As with many things, though, this works well for us. Our strengths balance and paint together peacefully and productively.
But here I was, the machine gun painter, with two inexperienced children and no one to temper us. What would become of this room?
Suddenly the brash colors were a gift. Who cares if it is imperfect when bright lime and Pepto Bismal pink is going on the walls in a kids room?
I chased the girls around the room trying desperately to keep a wet edge for both of them, rescue their drips and do their edging (me edging?). I totally let go, found my zen and just enjoyed their happiness at being allowed to paint their own room. We blared music, we danced, we laughed and I tried to just breathe when every other minute I would hear, "Uh...Momma? I need help over here."
I sent Sandi a text that said: "You might want to lower your expectations before you return home."
Sandi said, "I think painting with the kids has cured me of my stress of painting with you."
You heard that right. Compared to a 6 and 9-year-old, I am a painting maverick.
As we finished up the first coat, I was afraid of what we had allowed them to do. Ella kept saying, "I love it. Do you love it?" and all I could say was, "I love that YOU love it." I kept telling myself it was their room, their experience to enjoy and resale value/appeal be damned.
And you know what? I kind of love it now. I certainly love their utter joy at transforming their room. They are truly over the moon and overflowing with appreciation toward us which is no small thing.
(We are still trying to decide about the curtains. Do they clash or pull in the various pinks? At this stage of the game are we really worried about being too bold in this room?)
Ella has moved her bed into this little nook and since it is kind of around the corner from Maya she feels like she is getting some of the space she increasingly needs from her sister. Who knew a boxed in chimney could bring one girl such happiness? Yesterday she bought herself a bean bag arm chair and a lava lamp with her lobstering money to decorate her corner.

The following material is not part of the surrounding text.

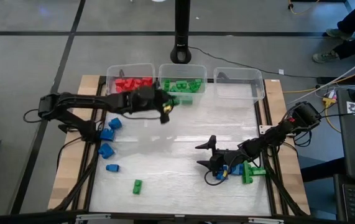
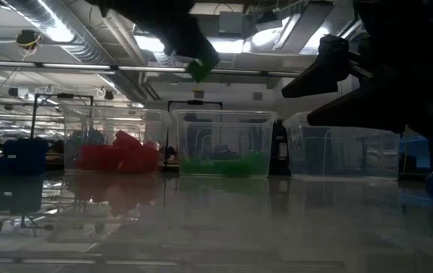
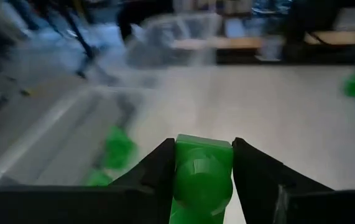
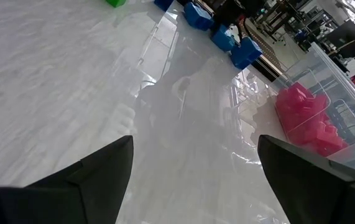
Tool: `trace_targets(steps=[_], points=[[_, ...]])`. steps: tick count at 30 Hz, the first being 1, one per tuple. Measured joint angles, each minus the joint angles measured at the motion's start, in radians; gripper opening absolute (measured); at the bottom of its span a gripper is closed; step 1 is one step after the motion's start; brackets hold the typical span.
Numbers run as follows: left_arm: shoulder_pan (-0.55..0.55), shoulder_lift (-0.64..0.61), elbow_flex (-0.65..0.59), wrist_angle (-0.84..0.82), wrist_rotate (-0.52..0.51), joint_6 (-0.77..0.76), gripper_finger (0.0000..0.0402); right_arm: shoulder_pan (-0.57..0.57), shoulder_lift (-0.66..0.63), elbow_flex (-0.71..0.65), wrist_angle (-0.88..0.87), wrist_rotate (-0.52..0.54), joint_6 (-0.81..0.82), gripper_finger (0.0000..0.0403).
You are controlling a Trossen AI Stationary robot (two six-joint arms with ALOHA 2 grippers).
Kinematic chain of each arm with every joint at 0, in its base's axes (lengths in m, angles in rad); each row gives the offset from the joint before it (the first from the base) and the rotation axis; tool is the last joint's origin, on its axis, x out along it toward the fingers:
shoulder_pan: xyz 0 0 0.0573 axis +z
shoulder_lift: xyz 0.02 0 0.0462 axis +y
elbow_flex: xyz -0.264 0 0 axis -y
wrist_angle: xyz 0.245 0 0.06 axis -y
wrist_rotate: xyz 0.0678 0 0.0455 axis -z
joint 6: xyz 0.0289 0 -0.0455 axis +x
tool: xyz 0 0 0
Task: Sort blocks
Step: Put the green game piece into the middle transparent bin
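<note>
- High view: your left gripper [image 1: 162, 112] carries a small green studded plastic brick [image 1: 166, 109] just short of the clear plastic bin of green bricks [image 1: 182, 74], between the clear bin of red bricks [image 1: 129, 77] and an empty-looking clear bin [image 1: 239, 82]. Blue bricks [image 1: 107, 132] wait on the table's left.
- Low view: the brick [image 2: 201, 67] hangs high, likely for dropping.
- Left wrist view: both fingers [image 3: 154, 175] clamp the brick [image 3: 201, 174].
- Right wrist view: your right gripper [image 4: 193, 165] hovers low, jaws spread wide, empty.

place: robotics lab / workshop
ceiling: exposed ducts [image 2: 87, 49], strip lights [image 2: 57, 30]
floor: loose cables [image 1: 314, 78]
rig: camera post [image 1: 182, 31] at the tabletop's [image 1: 183, 137] far edge
</note>
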Motion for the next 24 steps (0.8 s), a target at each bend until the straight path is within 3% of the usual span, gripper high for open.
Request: trace_targets(steps=[13, 24], points=[[0.266, 0.151, -0.001, 0.236, 0.001, 0.076, 0.0128, 0.0, 0.0, 0.0, 0.003, 0.008, 0.0, 0.0344], [0.333, 0.209, -0.001, 0.276, 0.002, 0.046, 0.0212, 0.0, 0.0, 0.0, 0.0, 0.008, 0.0, 0.0344]])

Maya loves it because she is closer to that Candy Land striped door that goes across the hall to our room. Plus she gets the fish tank to herself. It is all relative to what is important to you.
Overall, it was a huge success cramped into a very full summer. What it cost me in sleep and good taste it made up for in the joy of our children and their pride in helping. The only lasting drawback is that now I want to paint the whole house because all the other walls, while tastefully colored, look awful.